En marzo pasado se anunció también el caso de un bebé nacido con VIH en Mississippi, quien se “curó” a partir de recibir terapia antirretroviral muy pronto luego de su nacimiento. La madre del bebé dejó de darle los medicamentos alrededor de los 18 meses de edad y no lo llevó al hospital a sus revisiones posteriores.
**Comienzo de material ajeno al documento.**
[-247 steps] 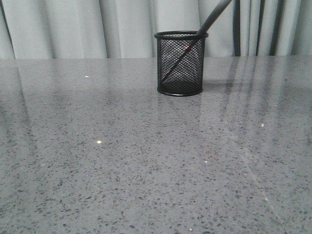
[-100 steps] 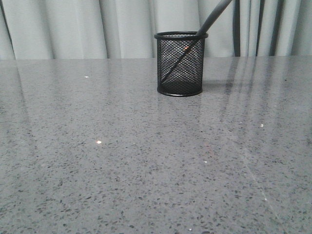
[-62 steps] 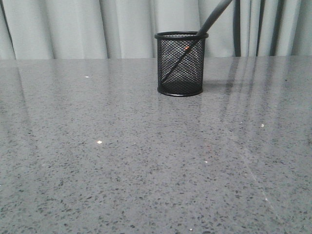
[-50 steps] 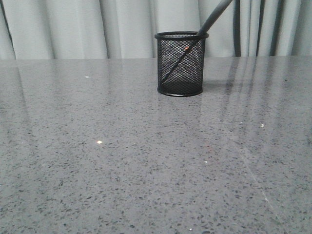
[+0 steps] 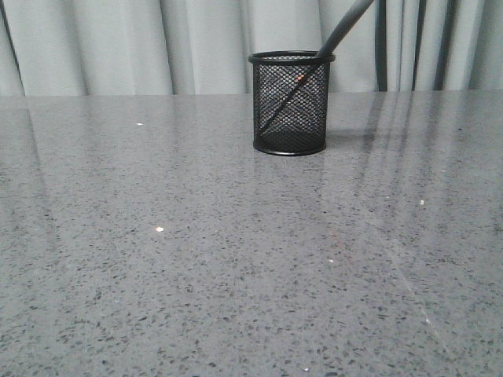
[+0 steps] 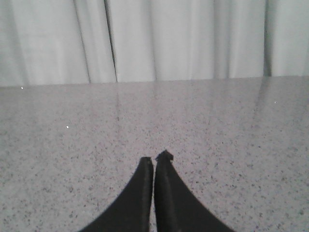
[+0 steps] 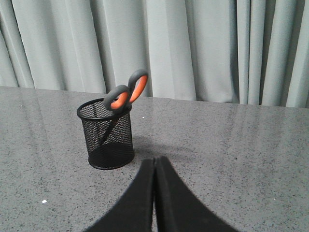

Cuando volvieron, cinco meses después, el niño ya no tenía una cantidad de virus que fuera detectable. Los científicos no están seguros de por qué ocurrió esto, pero especulan que el uso temprano de antirretrovirales –dentro de las 30 horas siguientes a su nacimiento– puede haber prevenido que el virus se apoderara del organismo.

Henrich se mostró cauteloso pero emocionado por los hallazgos científicos. “Hace cinco años, si mencionabas algo sobre curar, los investigadores no te hubieran tomado en serio”, afirmó. “No hemos llegado a esa meta. ¿Estamos cerca? Probablemente no, pero ¿quién sabe? Podría tratarse de una curva de rápido aprendizaje durante los próximos años”.